I also used the retirement calculator that is part of the Fidelity website (not sure if it's publicly accessible or if you have to have an account)-- it is a fairly complex tool that allows you to input all sorts of info for yourself and a partner, including life expectancy, assets on hand, sources of income, one-time events, budgeted retirement spending, and other goals like paying for college. It then uses a Monte Carlo simulation to model how things will play out under different market conditions, and projects your savings and spending until your "end of plan," which is their delicate way of saying "when you drop dead." You can see 3 versions of the results-- one assuming a "significantly below average" market, one "below average," and one "average." I plugged all our numbers into this, assuming we'd both live til 95, inflating our expenses (by about 50% over what they currently are budgeted at) to allow for plenty of fun and expensive healthcare, and keeping expectations of any future inflow from earnings or inheritance to an absolute minimum. When really pushing this to the absolute worst case scenario, it says I might run out of money in my early 90s after Sweetie is dead. But even by just changing the parameters to "below average" market instead of "significantly below" brings us back to having over $2 million left over after both of us are dead.

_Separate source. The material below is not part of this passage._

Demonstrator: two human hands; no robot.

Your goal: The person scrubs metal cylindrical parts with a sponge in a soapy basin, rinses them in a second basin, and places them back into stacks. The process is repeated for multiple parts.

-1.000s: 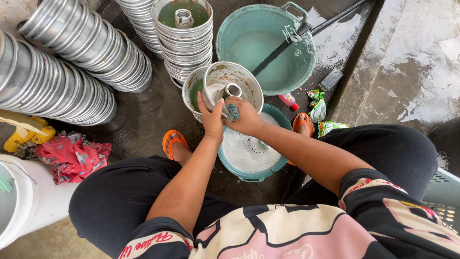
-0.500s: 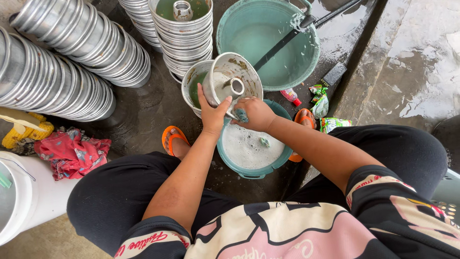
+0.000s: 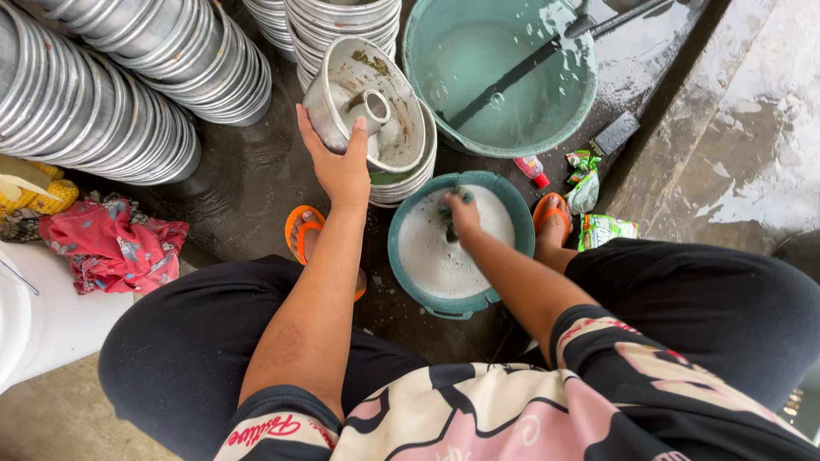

No prediction is 100% confident, and a lot of things could happen that would change these calculations, so of course I still have my moments of worrying about whether it will all work out as planned. But we're also allowing for so much leeway in our budgeting that there will be room for us to cut back if needed. And we'll naturally cut back on some things like travel as we age. The biggest worry is that we'll decide we hate living in the country and want to go back to NYC-- we wouldn't be able to afford to live as we did before, but we could most likely make it work if we really wanted to. I feel incredibly fortunate to have this kind of freedom-- Sweetie and I have worked hard and made good decisions, but I also know that pure luck is a lot of what separates us from the half of all Americans who say they can't come up with $400 in an emergency, let alone retire early.